Robert, I served over Martin Luther. I knew Martin Luther. Martin Luther was a friend of mine. Robert, you’re no Martin Luther.

steve's picture
steve on December 16, 2004 - 03:22 Permalink

I think things aren’t as dire as you think. Most polls show that younger people fully support gay marriage. Certainly some older people do as well, but the support among young people is widespread.

I think it’s likely that most listeners of and callers to cross-country checkup skew older, and thus would be more likley to oppose gay marriage.

What I’m saying is wait twenty years and this won’t even be an issue. Think of civil rights for visible minorities or access for the disabled today as compared to 50 years ago.

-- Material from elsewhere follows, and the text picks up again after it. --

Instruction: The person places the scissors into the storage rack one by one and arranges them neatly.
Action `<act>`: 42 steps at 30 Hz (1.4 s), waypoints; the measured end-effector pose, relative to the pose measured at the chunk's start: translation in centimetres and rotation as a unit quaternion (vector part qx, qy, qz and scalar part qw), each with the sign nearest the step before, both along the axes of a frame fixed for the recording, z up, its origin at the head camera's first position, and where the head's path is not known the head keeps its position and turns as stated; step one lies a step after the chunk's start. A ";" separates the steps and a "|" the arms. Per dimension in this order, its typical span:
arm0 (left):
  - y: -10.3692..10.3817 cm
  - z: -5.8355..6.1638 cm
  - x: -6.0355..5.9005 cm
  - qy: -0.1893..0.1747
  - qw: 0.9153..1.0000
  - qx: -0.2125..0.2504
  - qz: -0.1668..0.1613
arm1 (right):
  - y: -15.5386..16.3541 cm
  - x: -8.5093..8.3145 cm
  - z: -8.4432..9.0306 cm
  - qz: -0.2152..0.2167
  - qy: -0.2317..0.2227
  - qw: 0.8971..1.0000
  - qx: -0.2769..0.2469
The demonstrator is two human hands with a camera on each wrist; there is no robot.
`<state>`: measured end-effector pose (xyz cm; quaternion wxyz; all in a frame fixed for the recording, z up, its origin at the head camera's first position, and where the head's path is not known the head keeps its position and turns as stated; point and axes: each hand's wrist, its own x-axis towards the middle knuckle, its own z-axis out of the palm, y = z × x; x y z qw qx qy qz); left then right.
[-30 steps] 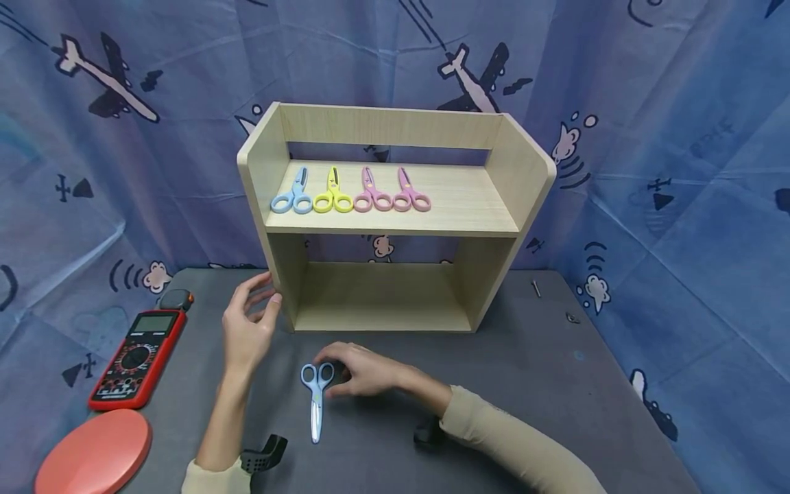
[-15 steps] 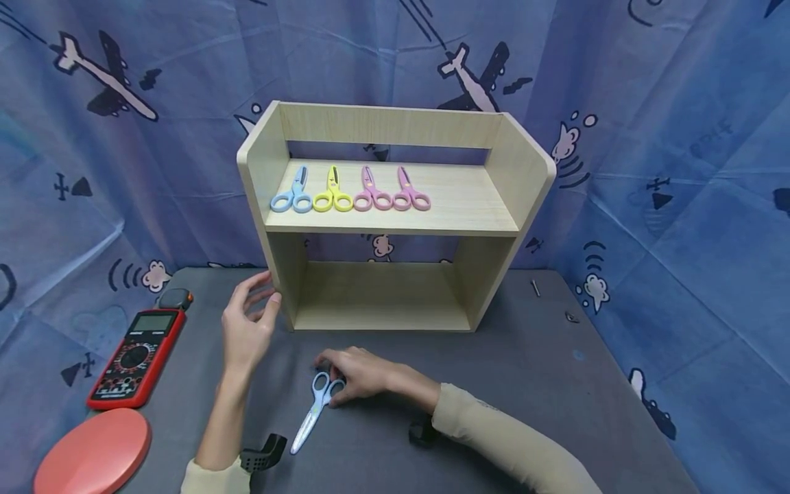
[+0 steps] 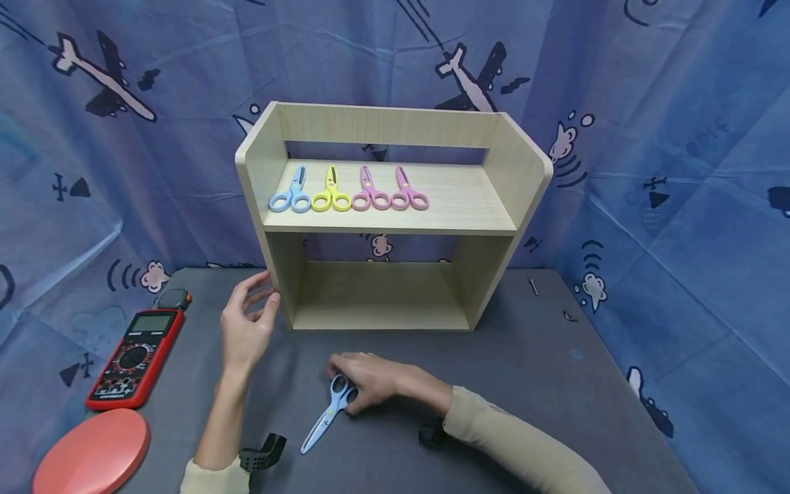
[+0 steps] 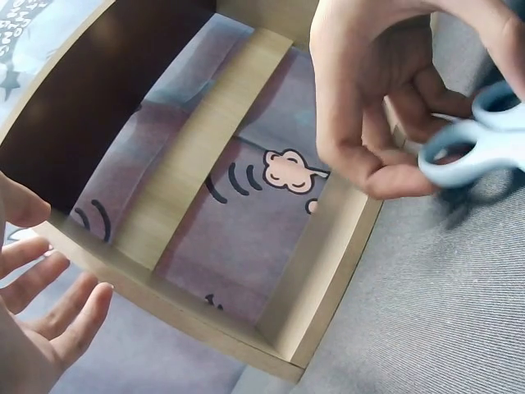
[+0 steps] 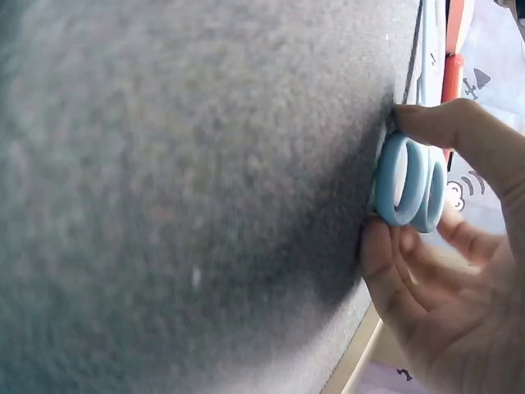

I’m not saying we don’t have alot of work to do as a society. But I think people know what’s right in their hearts. Sometimes it just takes them awhile to get there.

Joshua's picture
Joshua on December 16, 2004 - 04:24 Permalink

When we depend on young people to be the driving force of social change, I wonder what we’ve come to. We don’t know who we are ourselves let alone what we should be doing or acting upon. Young people (this includes myself) often are more social in nature and we don’t understand the vast implications of our choices. When we reach that university age we are often experiencing for the first time the desire to help others in society for the first time; beginning to look outside ourselves, often in a naive manner. First time into the fray, I’d rather follow a battle hardened vetern than a youthful general with little experience; but that’s just me. We dismiss the older generation as lecturing and small minded; but yet the next generation creeps ever deeper into crime and addictions. I’m continually amazed by the high quality of advice and wisdom from older people, probably because I expect them to be small-minded and in-side-the-box. It’s not as if homosexuality is a new trend. This has been occuring for thousands of years and is recorded as such in the Bible. It’s funny to me, those who accept all these ideas that same-sex marriage is great on the other certainly make effort to malign the ‘small-mindedness’ of those who don’t agree. Hopefully this doesn’t sound too offensive to you, as I’ve taken the liberty you’ve granted your readers of posting comments on your entries. Take Care.

R.'s picture
R. on December 16, 2004 - 14:57 Permalink

Its not a question of agreeing or disagreeing on the matter. Its a question of the logical, reasoned extension of rights and a question of individual autonomy, the individual being the fundamental unit of society. And, finally, the inability of those who don’t agree to put forward a reasoned argument against same-sex marriage rights.

Ken's picture
Ken on December 16, 2004 - 15:06 Permalink

Being gay me be the oldest form of birth control. Maybe gay people realize there are too many humans, yet they still want to have sex. They are like the floating off switch in the toilet tank. War is the flush handle, and we all know where peace goes.

Joshua's picture
Joshua on December 16, 2004 - 16:33 Permalink

I’m sure you appreciate tbe difficulty for many religious people of providing a ‘logical’ reason for restricting marriage to heterosexual couples opposed to same sex marriage. There are different belief systems in place so it’s not an arguement built solely on an individual manner. So if a person doesn’t have the same belief set then it’s very difficult to see the reasoning behind another individuals belief, even though it may or may not be valid.

R.'s picture
R. on December 16, 2004 - 16:48 Permalink

That’s right. Your beliefs and my beliefs and the person down the hall may all be different. Therefore, we have to provide the same rights and allow the same freedoms for everyone. And we can’t allow anyone to impose their beliefs on anyone else. If I want to have a religion that doesn’t allow same-sex marriage, then I can start one. If I want to have a religion that doesn’t allow opposite-sex marriage, then I should be able do that too. Neither has any effects on the beliefs of the other.

Nils's picture
Nils on December 16, 2004 - 17:02 Permalink

I guess one thing that still distresses me is the coming vote in the Canadian Parliament on the whole issue. Surely I’m not the only one who sees a real problem when the rights of a minority are voted upon and “granted” by a majority.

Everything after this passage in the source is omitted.